For the study, the researchers simulated a series of investments between March 1, 2010 and June 30, 2010 and analyzed performance using several investment strategies. During that time frame, the Dow Jones Industrial Average fell 4.2 percent.
In two variants of an autoregression model, that is buying every day stocks based on the assumption that the stock price is a function of the prices of the stock in the last few days, losses were 8.9 percent and 13.1 percent.
In the random model, in which as random set of stocks is bought every, sold at the end of the day and repeated the next day, the average loss was 5.5 percent.

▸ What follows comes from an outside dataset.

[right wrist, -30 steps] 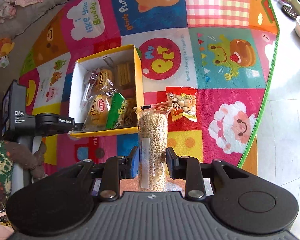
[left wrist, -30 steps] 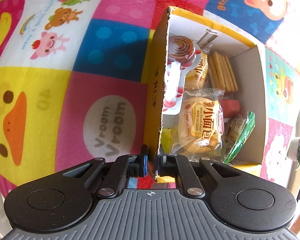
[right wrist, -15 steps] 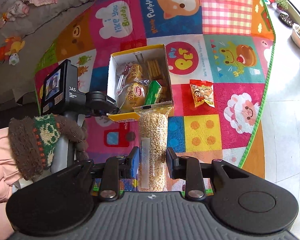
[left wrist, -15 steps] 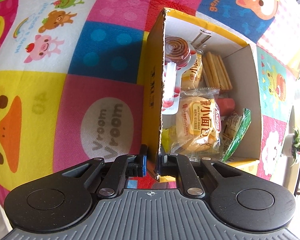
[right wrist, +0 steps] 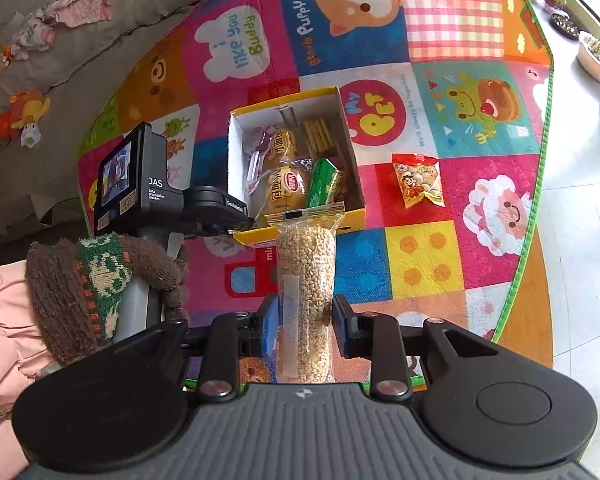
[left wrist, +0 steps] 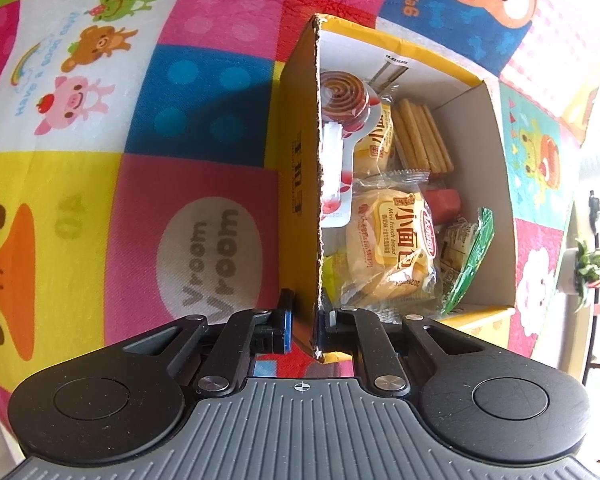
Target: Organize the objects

In the fixed model, which involves buying a set of stocks that have best combination of market cap, company size and total debt and keeping them for the entire simulation, the average loss was 3.8 percent.
The model the researchers developed using Twitter data lost on average 2.4 percent.
Hristidis notes several potential weaknesses in the study.
First, the trading strategy worked in a period when the Dow Jones dropped, but it may not produce the same results when the Dow Jones is rising. There is also sensitivity related to the duration of the trading. For example, it took 30 days in the simulation to start outperforming the Dow Jones.
The published paper that outlines the findings can be found at http://www.cs.ucr.edu/~vagelis/publications/wsdm2012-microblog-financial.pdf.
The research by Hristidis and Ruiz was supported by the National Science Foundation.